O artigo lista algumas deduções vedadas para efeito de apuração do lucro real e da base de cálculo da Contribuição Social sobre o Lucro Líquido, entre elas despesas de depreciação, amortização, manutenção entre outros gastos com bens móveis ou imóveis, exceto se intrinsecamente relacionados com a produção ou comercialização dos bens e serviços.

A PGFN entende que a cobrança é possível nos dois casos, independentemente da Lei nº 9.249, de 1995. O artigo 57 da Lei nº 8981, de 1995, é suficiente para justificar a inclusão na base da CSLL, segundo a procuradoria.
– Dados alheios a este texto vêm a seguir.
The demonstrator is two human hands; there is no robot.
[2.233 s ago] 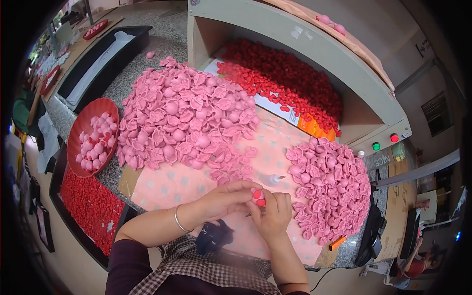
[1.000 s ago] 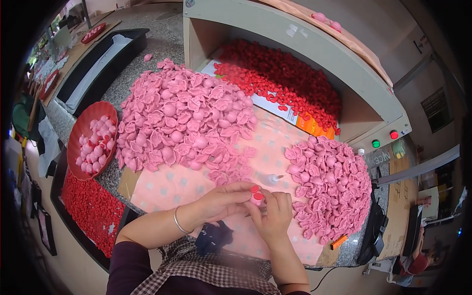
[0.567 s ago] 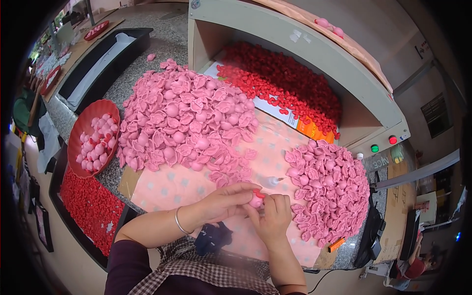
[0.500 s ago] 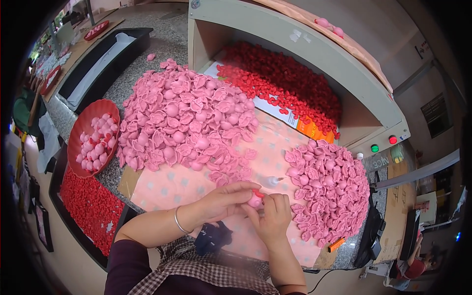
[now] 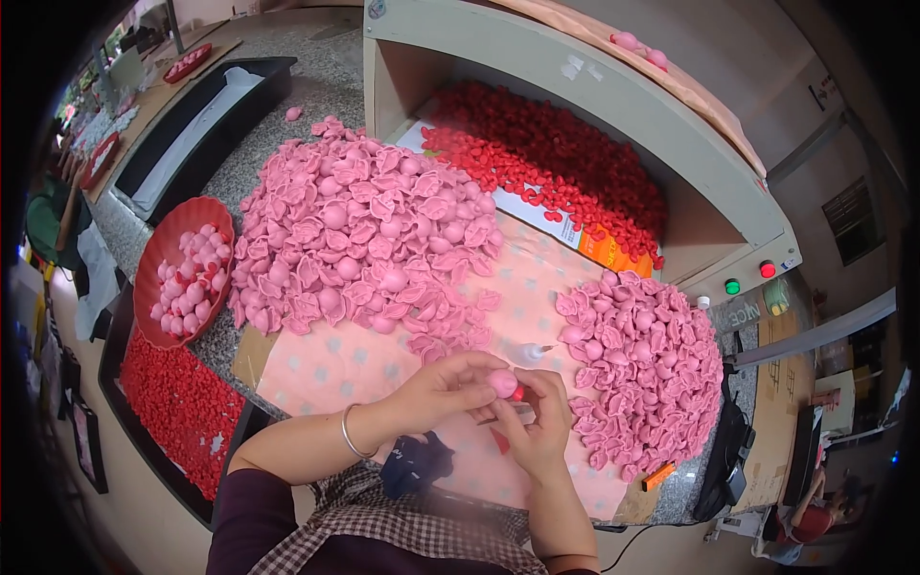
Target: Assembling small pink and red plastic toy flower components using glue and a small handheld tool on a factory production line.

O dispositivo prevê para a CSLL as mesmas normas de apuração e pagamento estabelecidas para o IRPJ. "Demonstra [a decisão] que a questão está bem aberta", diz o procurador.

De acordo com o advogado Fernando Colucci, do escritório Machado Meyer Advogados, não há regra específica para CSLL, como existe para o Imposto de Renda. Mesmo assim, a maioria dos conselheiros do Carf considerou que o artigo 13 da Lei nº 9.249, de 1995 veda as deduções de amortização da base de cálculo da CSLL, exceto quando diretamente relacionada com a produção ou comercialização de bens e serviços, acrescenta Colucci.

A obrigação de adição do ágio na base de cálculo, segundo o advogado, foi implementada apenas pela Medida Provisória nº 627, de 2013, convertida na Lei nº 12.973, de 2014. Apesar da mudança, muitas empresas ainda têm discussões semelhantes à da Litela. "Há um estoque muito grande de casos de amortização de ágio que ainda devem ser julgados pelo Carf e podem parar no Judiciário", afirma Colucci.

Por causa da relevância dada à Lei nº 9.249 no julgamento, Colucci acredita que as decisões sobre o assunto devem depender de como cada autuação foi lavrada. "Os contribuintes ainda estavam comemorando a decisão anterior quando apareceu esse ingrediente novo, levando à decisão antagônica", diz o advogado.

A reportagem não conseguiu até o fechamento da edição localizar algum representante da Litela Participações para comentar a decisão.